The emitter-base junction of a transistor is forward biased whereas collector-base junction is reverse biased. If for a moment, we ignore the presence of emitter-base junction, then practically (Note 1) no current would flow in the collector circuit because of the reverse bias. However, if the emitter-base junction is also present, then forward bias on it causes the emitter current to flow. It is seen that this emitter current almost entirely flows in the collector circuit. Therefore, the current in the collector circuit depends upon the emitter current. If the emitter current is zero, then collector current is nearly zero. However, if the emitter current is 1mA, then collector current is also about 1mA. This is precisely what happens in a transistor. We shall now discuss this transistor action for npn & pnp transistors.
Working of npn transistor
The Below Fig shows the npn transistor with forward bias to emitter-base junction and reverse bias to collector-base junction. The forward bias causes the electrons in the n-type emitter to flow towards the base. This constitutes the emitter current IE. As these electrons flow through the p-type base, they tend to combine with holes. As the base is lightly doped and very thin, therefore, only a few electrons (less than 5%) combine with holes to constitute base (note 2) current IB. The remainder ( (Note 3) more than 95%) cross over into the collector region to constitute collector current IC. In this way, almost the entire emitter current flows in the collector circuit. It is clear that emitter current is the sum of collector and base currents i.e.
IE = IB + IC
- In actual practice, a very little current (a few µA) would flow in the collector circuit. This is called collector cut off current and is due to minority carriers.
- The electrons which combine with holes become valence electrons. Then as valence electrons, they flow down through holes and into the external base lead. This constitutes base current IB.
- The reasons that most of the electrons from emitter continue their journey through the base to collector to form collector current are : (i) The base is lightly doped and very thin. Therefore, there are a few holes which find enough time to combine with electrons. (ii) The reverse bias on collector is quite high and exerts attractive forces on these electrons.
Working of PNP transistor
The below Fig shows the basic connection of a pnp transistor. The forward bias causes the holes in the p-type emitter to flow towards the base. This constitutes the emitter current IE. As these holes cross into n-type base, they tend to combine with the electrons. As the base is lightly doped and very thin, therefore, only a few holes (less than 5%) combine with the electrons. The remainder (more than 95%) cross into the collector region to constitute collector current IC. In this way, almost the entire emitter current flows in the collector circuit. It may be noted that current conduction within pnp transistor is by holes. However, in the external connecting wires, the current is still by electrons.

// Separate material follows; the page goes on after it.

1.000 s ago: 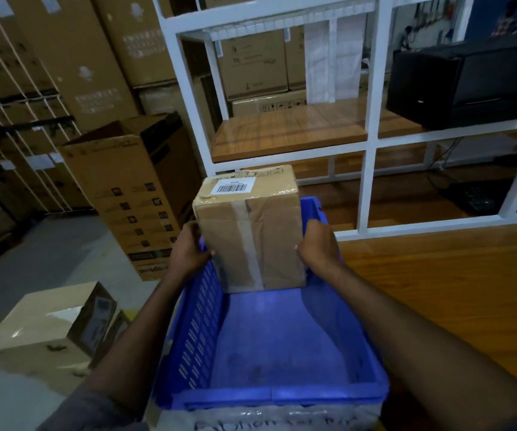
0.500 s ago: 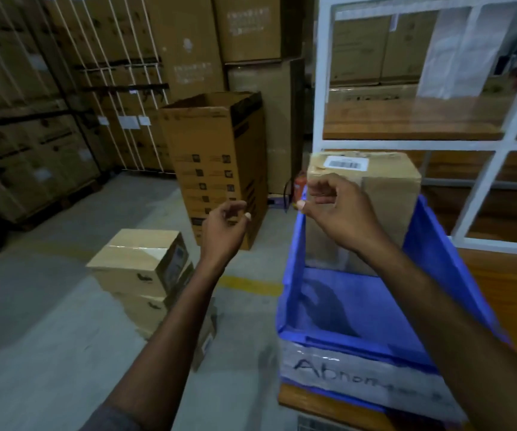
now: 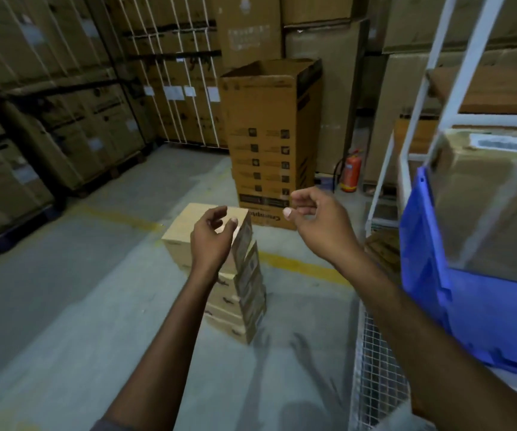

Importance of transistor action
The input circuit (i.e. emitter-base junction) has low resistance because of forward bias whereas output circuit (i.e. collector-base junction) has high resistance due to reverse bias. As we have seen, the input emitter current almost entirely flows in the collector circuit. Therefore, a transistor transfers the input signal current from a low-resistance circuit to a high-resistance circuit. This is the key factor responsible for the amplifying capability of the transistor.